Apistogramma hoignei
Männchen ca. 8 cm
Weibchen ca. 5 cm
GH ≤ 4 dH
pH 6 - 6,9
C 23 - 31 C
Becken 100 cm
natürliches Biotop Bachläufe, Uferzonen von größeren Seen
A. hoignei
Die territoriale Verbreitung von A. hoignei beschränkt sich soweit bisher bekannt nur auf Vorkommen in Venezuela. Aufgefunden wurde A. hoignei in Einzugsbereichen von oberem und mittlerem Rio Orinoco, des Rio Apure, Rio Cunaviche, Rio Portuguesa und Cano Biruaca.
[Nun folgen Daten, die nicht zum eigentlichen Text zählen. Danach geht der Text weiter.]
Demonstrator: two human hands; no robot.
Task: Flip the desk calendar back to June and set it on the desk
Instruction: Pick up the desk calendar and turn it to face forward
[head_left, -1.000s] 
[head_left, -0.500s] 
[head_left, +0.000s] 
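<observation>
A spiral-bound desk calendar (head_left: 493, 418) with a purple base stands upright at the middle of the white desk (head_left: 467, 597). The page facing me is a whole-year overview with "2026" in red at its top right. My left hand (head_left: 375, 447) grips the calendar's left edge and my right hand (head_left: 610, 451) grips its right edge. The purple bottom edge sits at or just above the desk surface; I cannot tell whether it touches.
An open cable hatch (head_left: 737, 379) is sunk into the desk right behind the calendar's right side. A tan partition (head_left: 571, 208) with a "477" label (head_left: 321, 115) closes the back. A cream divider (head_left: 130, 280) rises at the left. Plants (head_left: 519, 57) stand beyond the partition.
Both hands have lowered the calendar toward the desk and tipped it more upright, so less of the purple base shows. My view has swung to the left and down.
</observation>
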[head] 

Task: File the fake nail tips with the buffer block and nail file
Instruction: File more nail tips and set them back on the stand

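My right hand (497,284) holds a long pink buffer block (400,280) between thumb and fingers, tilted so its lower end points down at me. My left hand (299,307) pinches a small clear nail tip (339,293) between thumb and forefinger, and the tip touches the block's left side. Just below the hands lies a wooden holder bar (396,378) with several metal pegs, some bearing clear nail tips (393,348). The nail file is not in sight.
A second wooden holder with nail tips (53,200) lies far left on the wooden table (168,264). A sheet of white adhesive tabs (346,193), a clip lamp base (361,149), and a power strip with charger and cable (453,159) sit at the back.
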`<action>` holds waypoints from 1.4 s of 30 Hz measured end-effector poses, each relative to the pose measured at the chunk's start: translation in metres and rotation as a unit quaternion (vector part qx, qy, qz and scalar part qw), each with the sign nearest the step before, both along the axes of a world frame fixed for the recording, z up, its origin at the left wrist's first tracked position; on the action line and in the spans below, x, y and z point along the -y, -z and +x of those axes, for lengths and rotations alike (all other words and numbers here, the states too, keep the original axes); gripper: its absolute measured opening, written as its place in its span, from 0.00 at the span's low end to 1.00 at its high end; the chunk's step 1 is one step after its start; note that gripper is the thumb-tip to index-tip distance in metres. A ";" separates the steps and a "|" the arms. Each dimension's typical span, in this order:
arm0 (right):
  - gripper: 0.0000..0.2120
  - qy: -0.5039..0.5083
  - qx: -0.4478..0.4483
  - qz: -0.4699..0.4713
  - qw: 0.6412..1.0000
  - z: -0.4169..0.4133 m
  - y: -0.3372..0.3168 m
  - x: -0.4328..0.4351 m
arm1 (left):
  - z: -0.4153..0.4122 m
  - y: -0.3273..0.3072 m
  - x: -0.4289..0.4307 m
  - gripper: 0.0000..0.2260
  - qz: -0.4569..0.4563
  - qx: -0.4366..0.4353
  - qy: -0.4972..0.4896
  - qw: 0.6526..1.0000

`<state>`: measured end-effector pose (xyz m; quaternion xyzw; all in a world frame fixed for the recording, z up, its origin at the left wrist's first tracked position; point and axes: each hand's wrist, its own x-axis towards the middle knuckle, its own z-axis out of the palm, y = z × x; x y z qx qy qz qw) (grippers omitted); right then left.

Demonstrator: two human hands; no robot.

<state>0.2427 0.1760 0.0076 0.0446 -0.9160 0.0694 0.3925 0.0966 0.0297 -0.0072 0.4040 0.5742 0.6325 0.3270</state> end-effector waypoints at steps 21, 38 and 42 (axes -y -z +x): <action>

Erkenntnisse zur Ökologie von A. hoignei liegen bisher nur sehr eingeschränkt vor. A. hoignei wurde sowohl in Bachläufen als auch in den flachen und stark erwärmten Uferzonen von Seen aufgefunden. Stellenweise waren diese mit einer dichten Schwimmpflanzendecke bewachsen.
Der ph-Wert der Gewässer lag überwiegend im schwach sauren Bereich. Das vorgefundene Wasser war stets sehr weich.
A. hoignei läßt sich durch seine ruhige Art gut in kleinen Gruppen mit anderen Arten vergesellschaften. Diese sollten bevorzug die oberen Wasserregionen bevölkern, da andere Arten, z.B. Welse die am Boden leben, während der Brutpflege auch heftig attackiert werden.
Die Männchen von A. hoignei sind polygam und bilden ein Großrevier in dem sie sich mit mehreren Weibchen fortpflanzen. obwohl die Nachzucht von A. hoignei bereits in mittelhartem Wasser gelingt sollte es doch möglichst weich und sein und einen schwach sauren bis neutralen pH-Wert aufweisen. Die Brutpflege wird von den den Weibchen allein durchgeführt.
Aquarien in denen A. hoignei gehalten werden sollten reichhaltig durch Pflanzen, Fallaub oder Totholz strukturiert sein um dem hohen Schutzbedürfnis von A. hoignei Rechnung zu tragen. Als Bodengrund ist feiner Sand zu empfehlen.
A. hoignei kann sehr leicht mir A. spec. "Rio Caura" verwechselt werden. Da sich die Arten auch untereinander paaren sollten sie stets getrennt gepflegt werden.